Innovation climatique : Madagascar expérimente un système d’alerte sécheresse
A Madagascar, le projet « Opérationnalisation du Système d’Alerte Précoce (SAP) et des Actions Anticipatoires (AA) dans le Grand Sud) » a permis la création d’un tableau de bord inédit pour suivre et anticiper les épisodes de sécheresse. Un outil stratégique qui marque une étape décisive dans la lutte contre l’insécurité alimentaire et la malnutrition.
Anticiper la sécheresse
Depuis plusieurs années, le sud de Madagascar est frappé par des sécheresses de plus en plus fréquentes et intenses. Les précipitations saisonnières y ont fortement baissé depuis 2015, à l’exception d’une seule saison agricole, en 2018-2019. La diminution des pluies, combinée à une hausse des températures, a perturbé les cycles hydrologiques et accentué la vulnérabilité des populations. Entre 2018 et 2022, 1,14 million de personnes ont souffert d’insécurité alimentaire aiguë dans la région, dont 14 000 en situation de catastrophe, selon le Cadre intégré de classification de la sécurité alimentaire (IPC). L’ONU a qualifié cette crise de première famine climatique au monde. En début d’année 2025, deux cyclones successifs ont encore aggravé la situation, détruisant des habitations, des cultures et des infrastructures essentielles, tout en accentuant la malnutrition aiguë qui touche 358 000 enfants de moins de cinq ans.
Face à ce constat, le projet « Opérationnalisation du Système d’Alerte Précoce et des Actions Anticipatoires » a été lancé pour doter la Grande Île d’un mécanisme capable d’anticiper les crises climatiques. L’initiative vise à renforcer la préparation et la capacité de réponse des institutions et des communautés, en passant d’une logique réactive à une logique d’anticipation. Le projet a été mis en œuvre par le PNUD, la FAO, le PAM et l’UNICEF, avec un financement de la Protection civile et aide humanitaire de l’Union européenne (ECHO). Il a permis de renforcer les capacités de la Direction Générale de la Météorologie, du Bureau National de Gestion des Risques et Catastrophes (BNGRC) et de la Cellule de Prévention et d’Appui à la Gestion des Urgences, afin d’assurer une collecte et une centralisation plus efficace des données.
Renforcement de la résilience des communautés
Le principal acquis du projet est la création du premier tableau de bord national de suivi de la sécheresse. Cet outil numérique interactif permet de collecter, analyser et visualiser en temps réel des données climatiques, hydrologiques et sociales. Il intègre notamment les niveaux de précipitations, l’humidité des sols, ainsi que des indicateurs de vulnérabilité et de malnutrition. Conçu dans une approche participative, le tableau de bord a été testé par les techniciens, les décideurs et les communautés locales.
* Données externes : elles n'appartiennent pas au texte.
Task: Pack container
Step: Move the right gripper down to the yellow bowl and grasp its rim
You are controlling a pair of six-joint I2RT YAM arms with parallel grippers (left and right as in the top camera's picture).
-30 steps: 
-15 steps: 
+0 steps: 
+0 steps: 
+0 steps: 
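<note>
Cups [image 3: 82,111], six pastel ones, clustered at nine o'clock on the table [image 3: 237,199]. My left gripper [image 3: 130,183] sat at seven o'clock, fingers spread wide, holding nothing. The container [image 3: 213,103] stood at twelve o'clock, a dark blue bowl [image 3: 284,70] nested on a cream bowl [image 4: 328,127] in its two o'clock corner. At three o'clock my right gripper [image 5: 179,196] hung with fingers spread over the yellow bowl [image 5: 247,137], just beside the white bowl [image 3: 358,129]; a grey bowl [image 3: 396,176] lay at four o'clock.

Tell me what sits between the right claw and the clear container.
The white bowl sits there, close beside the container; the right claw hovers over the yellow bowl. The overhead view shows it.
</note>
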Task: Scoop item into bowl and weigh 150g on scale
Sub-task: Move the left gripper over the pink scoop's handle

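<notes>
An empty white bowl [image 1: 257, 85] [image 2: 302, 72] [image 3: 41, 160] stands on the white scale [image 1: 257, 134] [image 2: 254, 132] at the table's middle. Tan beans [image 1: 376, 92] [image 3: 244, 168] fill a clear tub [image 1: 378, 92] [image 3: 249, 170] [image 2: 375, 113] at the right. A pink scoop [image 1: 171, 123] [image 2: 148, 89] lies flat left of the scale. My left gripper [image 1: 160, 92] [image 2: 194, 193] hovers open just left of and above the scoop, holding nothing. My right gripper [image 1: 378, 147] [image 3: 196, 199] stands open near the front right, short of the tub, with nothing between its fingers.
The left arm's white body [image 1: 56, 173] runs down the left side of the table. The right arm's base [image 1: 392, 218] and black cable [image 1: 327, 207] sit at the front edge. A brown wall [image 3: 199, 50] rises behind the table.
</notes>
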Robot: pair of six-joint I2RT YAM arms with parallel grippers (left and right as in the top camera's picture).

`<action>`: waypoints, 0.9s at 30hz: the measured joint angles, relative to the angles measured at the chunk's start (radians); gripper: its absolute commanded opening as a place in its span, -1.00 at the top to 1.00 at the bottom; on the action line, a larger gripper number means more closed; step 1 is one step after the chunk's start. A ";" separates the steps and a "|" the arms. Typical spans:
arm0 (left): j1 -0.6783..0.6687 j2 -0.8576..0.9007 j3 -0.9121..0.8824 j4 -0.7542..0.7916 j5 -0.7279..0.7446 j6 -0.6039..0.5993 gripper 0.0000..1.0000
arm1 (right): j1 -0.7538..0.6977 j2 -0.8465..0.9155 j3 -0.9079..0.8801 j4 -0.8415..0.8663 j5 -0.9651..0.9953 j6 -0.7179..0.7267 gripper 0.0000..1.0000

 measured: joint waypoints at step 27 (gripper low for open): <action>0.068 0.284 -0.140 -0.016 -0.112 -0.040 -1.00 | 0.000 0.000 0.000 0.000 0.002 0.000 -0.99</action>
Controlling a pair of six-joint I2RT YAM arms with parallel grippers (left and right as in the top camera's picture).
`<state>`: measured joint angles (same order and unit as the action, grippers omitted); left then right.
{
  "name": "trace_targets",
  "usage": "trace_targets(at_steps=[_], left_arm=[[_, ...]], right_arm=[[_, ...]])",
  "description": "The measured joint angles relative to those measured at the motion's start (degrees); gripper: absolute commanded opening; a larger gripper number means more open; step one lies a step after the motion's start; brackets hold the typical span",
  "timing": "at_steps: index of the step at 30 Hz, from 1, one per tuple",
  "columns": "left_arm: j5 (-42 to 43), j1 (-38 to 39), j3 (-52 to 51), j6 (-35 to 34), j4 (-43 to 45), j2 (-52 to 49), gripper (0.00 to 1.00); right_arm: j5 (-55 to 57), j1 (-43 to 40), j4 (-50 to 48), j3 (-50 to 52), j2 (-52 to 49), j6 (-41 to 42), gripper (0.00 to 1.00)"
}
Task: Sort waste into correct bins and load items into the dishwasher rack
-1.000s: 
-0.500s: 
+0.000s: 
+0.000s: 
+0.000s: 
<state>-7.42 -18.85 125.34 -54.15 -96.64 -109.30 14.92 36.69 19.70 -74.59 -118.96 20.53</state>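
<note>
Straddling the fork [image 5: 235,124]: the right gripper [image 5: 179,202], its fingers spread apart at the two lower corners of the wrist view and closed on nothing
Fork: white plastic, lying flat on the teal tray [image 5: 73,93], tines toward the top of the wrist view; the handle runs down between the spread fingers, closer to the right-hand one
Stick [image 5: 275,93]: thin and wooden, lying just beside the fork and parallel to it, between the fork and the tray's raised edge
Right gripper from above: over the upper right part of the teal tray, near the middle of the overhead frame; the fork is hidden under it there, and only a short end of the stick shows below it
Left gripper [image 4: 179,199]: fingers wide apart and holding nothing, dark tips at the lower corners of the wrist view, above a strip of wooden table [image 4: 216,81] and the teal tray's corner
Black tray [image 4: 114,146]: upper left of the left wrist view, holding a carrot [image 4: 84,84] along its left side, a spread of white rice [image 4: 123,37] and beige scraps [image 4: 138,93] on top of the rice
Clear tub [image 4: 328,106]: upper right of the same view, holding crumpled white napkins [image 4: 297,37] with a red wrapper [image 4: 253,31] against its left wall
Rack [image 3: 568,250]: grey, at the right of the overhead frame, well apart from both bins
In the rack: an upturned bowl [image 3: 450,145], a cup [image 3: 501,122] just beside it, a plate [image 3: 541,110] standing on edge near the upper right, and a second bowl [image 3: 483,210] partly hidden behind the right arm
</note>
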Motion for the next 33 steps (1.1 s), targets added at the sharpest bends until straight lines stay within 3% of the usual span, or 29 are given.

Les participants à l’atelier de clôture du projet ont pu simuler des scénarios d’alerte et formuler des suggestions pour améliorer son efficacité et son accessibilité. L’outil constitue une avancée importante pour Madagascar, qui ne disposait jusqu’ici d’aucun système national de surveillance de la sécheresse.
L’atelier de clôture du projet, organisé dans la région Anôsy en présence des gouverneurs de l’Anôsy, de l’Androy et de l’Atsimo Andrefana, a permis de présenter les résultats et de formuler des recommandations pour la suite. Une phase d’expérimentation est prévue dès octobre 2025 afin d’affiner les paramètres du système et de consolider son fonctionnement. Les partenaires ont insisté sur la nécessité d’étendre l’utilisation du tableau de bord à d’autres régions du pays, particulièrement exposées aux effets du changement climatique. Si le projet touche à sa fin, il laisse un héritage durable : un outil technologique et institutionnel capable de déclencher des actions précoces et de renforcer la résilience des communautés.